Speaking of Granholm, she put the perfect coda to this administration’s seemingly endless series of policy scams this week by playing cynical political games with what was advertised as a serious study. It was ostensibly a study so vitally important that it mandated the suspension of permitting for one of the country’s great growth industries while we breathlessly awaited its publication for most of a year.
That, of course, was the Department of Energy’s (DOE) study related to the economic and environmental impacts of continued growth of the U.S. liquified natural gas (LNG) export industry. We were told in January by both Granholm and Biden that the need to conduct this study was so urgent, that it was entirely necessary to suspend permitting for new LNG export infrastructure until it was completed.
The grand plan was transparent: implement the “pause” based on a highly suspect LNG emissions draft study by researchers at Cornell University, and then publish an impactful DOE study that could be used by a President Kamala Harris to implement a permanent ban on new export facilities.
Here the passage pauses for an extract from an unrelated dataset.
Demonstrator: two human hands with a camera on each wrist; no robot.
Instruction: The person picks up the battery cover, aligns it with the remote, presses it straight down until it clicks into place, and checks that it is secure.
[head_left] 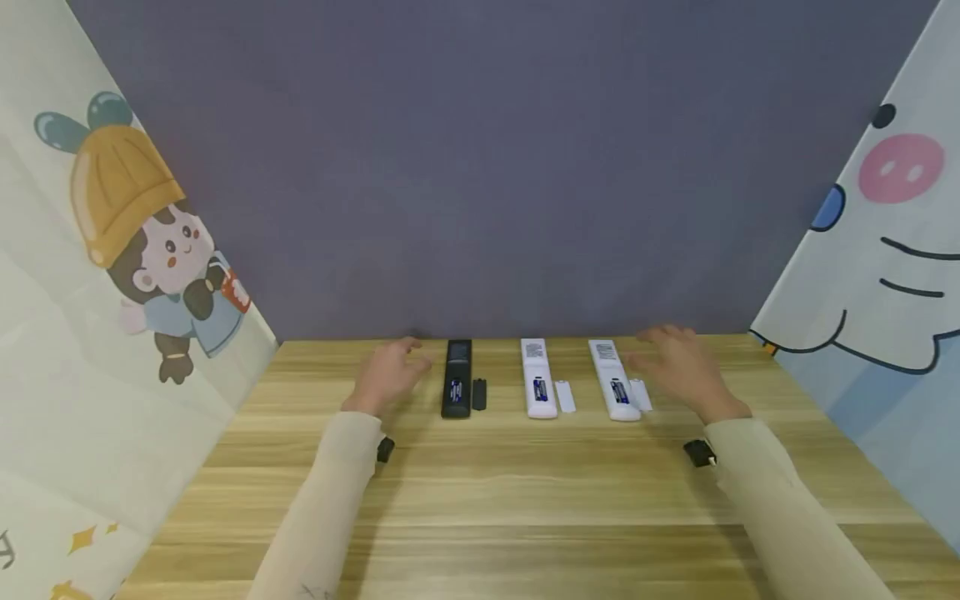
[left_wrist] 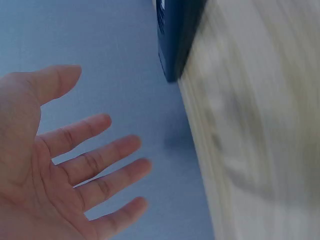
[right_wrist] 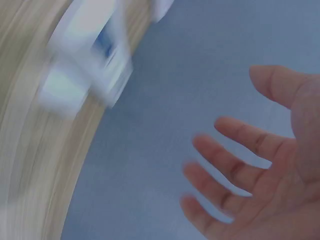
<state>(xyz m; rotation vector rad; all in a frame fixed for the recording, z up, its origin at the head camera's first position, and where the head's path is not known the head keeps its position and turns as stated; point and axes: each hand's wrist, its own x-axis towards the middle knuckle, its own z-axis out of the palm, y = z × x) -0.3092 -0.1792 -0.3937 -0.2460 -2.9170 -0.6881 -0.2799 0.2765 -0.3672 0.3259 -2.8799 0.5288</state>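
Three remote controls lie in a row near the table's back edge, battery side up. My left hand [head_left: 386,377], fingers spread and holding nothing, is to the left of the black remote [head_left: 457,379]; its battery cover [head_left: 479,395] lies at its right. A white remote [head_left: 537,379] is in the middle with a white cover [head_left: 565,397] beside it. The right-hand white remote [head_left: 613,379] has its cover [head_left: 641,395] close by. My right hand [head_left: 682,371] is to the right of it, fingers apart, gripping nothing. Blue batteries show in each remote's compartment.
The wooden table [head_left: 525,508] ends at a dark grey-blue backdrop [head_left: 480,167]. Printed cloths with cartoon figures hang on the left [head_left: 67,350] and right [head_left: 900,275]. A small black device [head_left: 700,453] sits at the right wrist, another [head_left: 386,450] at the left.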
It no doubt seemed foolproof at the Biden White House, but schemes like this never turn out to be anywhere near that.
First, the scientific basis for implementing the pause to begin with fell apart when the authors of the draft Cornell study were forced to radically lower their emissions estimates in the final product published in September.
And then, the DOE study findings turned out to be a mixed bag proving no real danger in allowing the industry to resume its growth path.
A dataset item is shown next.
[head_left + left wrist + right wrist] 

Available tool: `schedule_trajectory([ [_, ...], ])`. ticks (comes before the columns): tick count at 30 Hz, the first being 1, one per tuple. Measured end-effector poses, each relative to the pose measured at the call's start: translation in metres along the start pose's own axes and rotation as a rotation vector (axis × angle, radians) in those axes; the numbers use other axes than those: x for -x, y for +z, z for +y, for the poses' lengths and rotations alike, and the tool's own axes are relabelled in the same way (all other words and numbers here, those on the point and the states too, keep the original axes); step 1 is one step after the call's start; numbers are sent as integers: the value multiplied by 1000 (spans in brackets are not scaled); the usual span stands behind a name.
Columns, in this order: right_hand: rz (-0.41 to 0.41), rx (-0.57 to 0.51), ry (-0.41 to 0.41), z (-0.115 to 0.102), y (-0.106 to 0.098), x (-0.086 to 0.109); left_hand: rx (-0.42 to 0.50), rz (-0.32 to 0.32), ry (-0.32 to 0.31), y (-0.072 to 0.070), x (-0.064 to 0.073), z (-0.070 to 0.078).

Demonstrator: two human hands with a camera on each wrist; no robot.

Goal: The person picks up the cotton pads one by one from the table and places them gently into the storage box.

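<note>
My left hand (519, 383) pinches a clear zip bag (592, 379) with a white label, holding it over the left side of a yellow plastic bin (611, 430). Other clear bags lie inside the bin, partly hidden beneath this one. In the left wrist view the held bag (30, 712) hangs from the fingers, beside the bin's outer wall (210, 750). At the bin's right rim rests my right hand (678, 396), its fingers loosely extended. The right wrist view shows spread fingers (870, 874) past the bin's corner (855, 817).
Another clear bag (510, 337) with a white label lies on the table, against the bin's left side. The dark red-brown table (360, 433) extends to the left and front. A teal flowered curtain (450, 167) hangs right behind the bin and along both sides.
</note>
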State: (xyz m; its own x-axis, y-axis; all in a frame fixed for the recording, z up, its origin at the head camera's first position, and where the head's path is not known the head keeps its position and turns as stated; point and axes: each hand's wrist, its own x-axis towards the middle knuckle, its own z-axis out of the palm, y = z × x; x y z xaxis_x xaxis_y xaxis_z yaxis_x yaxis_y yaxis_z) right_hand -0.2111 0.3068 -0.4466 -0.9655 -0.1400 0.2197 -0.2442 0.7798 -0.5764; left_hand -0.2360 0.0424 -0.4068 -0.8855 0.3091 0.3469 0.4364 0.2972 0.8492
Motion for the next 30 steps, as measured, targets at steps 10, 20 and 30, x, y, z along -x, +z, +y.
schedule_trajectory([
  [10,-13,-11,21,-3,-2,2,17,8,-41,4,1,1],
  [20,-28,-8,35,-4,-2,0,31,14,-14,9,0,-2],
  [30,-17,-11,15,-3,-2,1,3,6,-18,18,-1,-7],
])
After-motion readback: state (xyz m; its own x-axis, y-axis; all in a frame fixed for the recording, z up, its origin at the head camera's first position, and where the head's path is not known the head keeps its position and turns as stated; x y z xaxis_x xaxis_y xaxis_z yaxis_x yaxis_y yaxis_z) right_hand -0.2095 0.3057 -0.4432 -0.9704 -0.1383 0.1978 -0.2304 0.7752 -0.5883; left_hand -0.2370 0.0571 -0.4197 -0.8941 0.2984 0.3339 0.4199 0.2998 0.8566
Faced with a completed study whose findings essentially amount to a big bag of nothing, Granholm decided she could not simply publish it and let it stand on its own merits. Instead, someone at DOE decided it would be a great idea to leak a three-page letter to the New York Times 24 hours before publication of the study in an obvious attempt to punch up the findings.
The problem with Granholm’s letter was, as the Wall Street Journal’s editorial board put it Thursday, “the study’s facts are at war with her conclusions.” After ticking off a list of ways in which Granholm’s letter exaggerates and misleads about the study’s actual findings, the Journal’s editorial added, “Our sources say the Biden National Security Council and career officials at Energy’s National Laboratories disagree with Ms. Granholm’s conclusions.”
There can be little doubt that this reality would have held little sway in a Kamala Harris presidency. Granholm’s and Podesta’s talking points would have almost certainly resulted in making the permitting “pause” a permanent feature of U.S. energy policy. That is what happens when “science” isn’t science at all and energy reality is ignored in favor of the prevailing narratives of the political left.
What a blessing it would have been to put an end to this form of policy madness a month ahead of time. January 20 surely cannot come soon enough.
David Blackmon is an energy writer and consultant based in Texas. He spent 40 years in the oil and gas business, where he specialized in public policy and communications.